Он взял ее руку, крепче прижал к себе. Они очень давно не прикасались друг к другу. И оба замерли на время. После бесконечного бега и поединков хорошо было постоять неподвижно, чувствуя ее ладонь на груди и прижимая ее своей.

У него все болело. Коземорд постарался. Иногда казалось, тот требует от них невозможного, однако Рук чувствовал, как набирает силу, и то, что много лет дремало в нем, снова поднимает голову. Рук безнадежно спрашивал себя, каково же приходится Бьен. Ее-то не растили дельта, боги и вуо-тоны. Ей в жилы не вливали непостижимой быстроты и силы движений. Она день за днем держалась только на отваге, упорстве, надежде – держалась на ногах, когда, по мнению Рука, давно должна была свалиться. Сколько еще осталось до того дня, когда она сломается?
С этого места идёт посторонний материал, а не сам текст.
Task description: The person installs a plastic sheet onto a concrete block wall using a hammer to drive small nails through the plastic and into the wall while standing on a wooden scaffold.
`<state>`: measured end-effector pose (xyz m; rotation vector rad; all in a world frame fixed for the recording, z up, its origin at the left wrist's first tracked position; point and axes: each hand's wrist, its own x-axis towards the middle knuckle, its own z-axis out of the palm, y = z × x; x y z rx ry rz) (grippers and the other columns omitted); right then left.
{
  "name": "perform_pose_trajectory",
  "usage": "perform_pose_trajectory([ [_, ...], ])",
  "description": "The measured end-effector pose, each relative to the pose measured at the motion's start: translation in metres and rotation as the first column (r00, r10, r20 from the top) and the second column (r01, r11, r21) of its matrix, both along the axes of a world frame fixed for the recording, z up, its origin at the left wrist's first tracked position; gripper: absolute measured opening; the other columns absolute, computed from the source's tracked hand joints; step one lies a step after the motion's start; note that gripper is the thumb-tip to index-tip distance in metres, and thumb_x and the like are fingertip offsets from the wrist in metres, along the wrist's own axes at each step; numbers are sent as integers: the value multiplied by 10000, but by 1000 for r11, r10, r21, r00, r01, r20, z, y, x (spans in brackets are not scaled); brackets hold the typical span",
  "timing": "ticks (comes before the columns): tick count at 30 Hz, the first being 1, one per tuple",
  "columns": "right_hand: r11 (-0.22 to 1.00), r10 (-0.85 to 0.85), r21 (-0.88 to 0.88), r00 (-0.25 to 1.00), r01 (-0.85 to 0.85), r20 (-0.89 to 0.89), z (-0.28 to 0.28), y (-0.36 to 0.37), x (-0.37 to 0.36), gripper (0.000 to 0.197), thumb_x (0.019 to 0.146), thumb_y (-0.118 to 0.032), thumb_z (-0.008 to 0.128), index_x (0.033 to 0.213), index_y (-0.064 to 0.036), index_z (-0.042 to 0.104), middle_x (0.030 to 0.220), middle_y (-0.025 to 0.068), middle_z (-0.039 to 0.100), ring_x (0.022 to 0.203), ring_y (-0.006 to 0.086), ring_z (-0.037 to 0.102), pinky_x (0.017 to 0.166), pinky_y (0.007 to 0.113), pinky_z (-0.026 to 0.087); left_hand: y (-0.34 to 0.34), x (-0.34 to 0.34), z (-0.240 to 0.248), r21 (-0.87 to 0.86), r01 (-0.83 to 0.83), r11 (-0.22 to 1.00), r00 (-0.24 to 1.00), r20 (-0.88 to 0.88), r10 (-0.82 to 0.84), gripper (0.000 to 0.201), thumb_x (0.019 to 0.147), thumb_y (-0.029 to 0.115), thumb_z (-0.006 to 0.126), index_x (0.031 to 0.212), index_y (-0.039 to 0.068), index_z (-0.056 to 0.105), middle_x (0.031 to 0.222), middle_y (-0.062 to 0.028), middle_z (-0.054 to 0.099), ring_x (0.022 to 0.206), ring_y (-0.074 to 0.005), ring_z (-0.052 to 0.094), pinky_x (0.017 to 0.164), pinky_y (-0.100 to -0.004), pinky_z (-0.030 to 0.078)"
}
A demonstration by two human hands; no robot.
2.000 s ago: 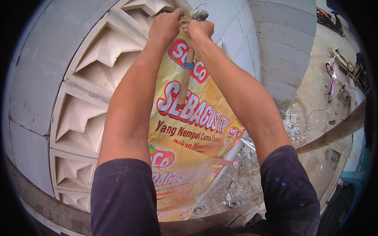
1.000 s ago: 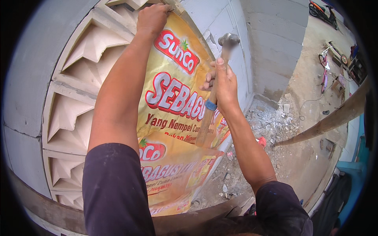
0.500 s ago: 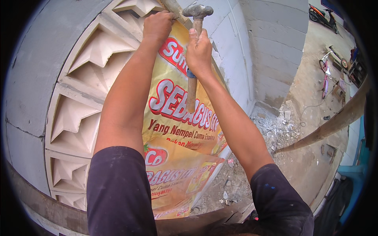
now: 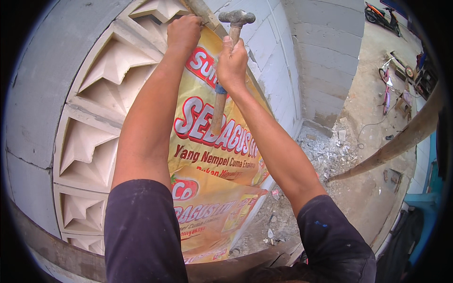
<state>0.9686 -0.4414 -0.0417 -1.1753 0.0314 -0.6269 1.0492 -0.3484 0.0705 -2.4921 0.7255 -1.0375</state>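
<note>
My right hand (image 4: pixel 231 65) is wrapped round the wooden handle of a hammer (image 4: pixel 237 18), thumb along the shaft. The hammer stands nearly upright, its rounded grey metal head at the top and a blue band below my fist. My left hand (image 4: pixel 184 33) is closed at the upper edge of a yellow and orange printed banner (image 4: pixel 210 160), next to a wooden strip (image 4: pixel 204 13). Whatever its fingertips pinch is too small to make out. The hammer head is a short way right of my left hand, apart from it.
Cream vent blocks with star-shaped relief (image 4: pixel 89 146) line the left side, beside a grey block wall (image 4: pixel 30 122). A wooden pole (image 4: pixel 387 146) slants across the right. Rubble (image 4: pixel 325 146) lies on the ground below, with a pink bicycle (image 4: pixel 387 82) and a motorbike (image 4: pixel 383 18) farther off.
My right hand and the hammer handle's lower end have shifted slightly left, while the head dips a little. My left hand keeps its closed pose at the banner's top edge.
</note>
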Motion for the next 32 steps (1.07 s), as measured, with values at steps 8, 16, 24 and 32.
perform_pose_trajectory([
  [8, 970, 241, 17, 962, -241, -131, 23, -10, -11, 394, 1065, -294, 494, 955, 82, 539, 745, 267, 629, 764, 452, 665, 722, 517, 483, 8, 3, 3, -4, -78, 997, 997, -1, 78, 169, 886, 290, 696, 945, 152, 773, 979, -54, 742, 898, -306, 712, 788, -453, 558],
  [16, 967, 255, 6, 964, -256, -68, 3, -46, -24, 342, 1078, -364, 497, 981, -37, 494, 652, 1, 455, 422, 98, 421, 368, 298, 382, -7, 1, 0, -29, -9, 1000, 1000, -12, 8, 138, 856, 230, 732, 916, 108, 754, 951, -87, 730, 901, -315, 717, 795, -461, 567],
  [24, 965, -219, 159, 974, 208, 55, -38, -179, -317, 545, 1010, -475, 615, 1213, 12, 481, 622, -33, 344, 425, 58, 341, 356, 238, 310, -1, 4, 0, -24, -60, 998, 998, -18, 60, 156, 879, 256, 713, 970, 150, 781, 995, -97, 745, 928, -320, 720, 821, -467, 565],
  [32, 673, -626, -219, 701, 707, 342, -9, -459, -390, 185, 902, -116, 753, 829, -9, 622, 751, 57, 528, 582, 155, 457, 524, 334, 427, 2, 40, -1, 65, 27, 998, 993, 113, -34, 135, 769, 132, 661, 783, 28, 746, 853, -222, 718, 830, -384, 706, 758, -484, 568],
])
Он поднес к губам ее руку, поцеловал.

– Хорошо.

– Что «хорошо»?

– Скажи ему.

Бьен медленно отняла руку. Темные глаза смотрели строго.

– Я не спрашивала разрешения.

– Знаю.

– Знаешь?

Она обхватила себя руками, словно озябла.

– Бьен… – Он искал слова, которые выразили бы кипящие в нем чувства. – Я этого не умею.

С ее губ сорвался горький смешок.

– Не умеешь вступить в ряды бешеных изуверов и убийц?

– Не умею за тебя бояться, – покачал он головой.

– От этого не легче, – тихо сказала она.

– Знаю. – Он с трудом выдохнул. – Знаю, что не легче. Прости. У меня будто сердце из груди вынули…

Он отогнал воспоминание, в котором Ханг Лок именно это и проделал с каким-то злополучным вуо-тонским воином.

– …И повесили, живое, мне на шею. Когда ты падаешь, когда принимаешь удар, рану… – он провел пальцем по неглубокому порезу у нее на щеке, – мне все это приходится словно по обнаженному сердцу.

– Как романтично. И поэтично. А мне это каково, не знаешь? – Она покусала губу. – Мне приходится оберегать разом себя и тебя. Мало собственного бессилия и боли, я еще о твоем сердце должна думать. О том, что с ним делают мои неудачи.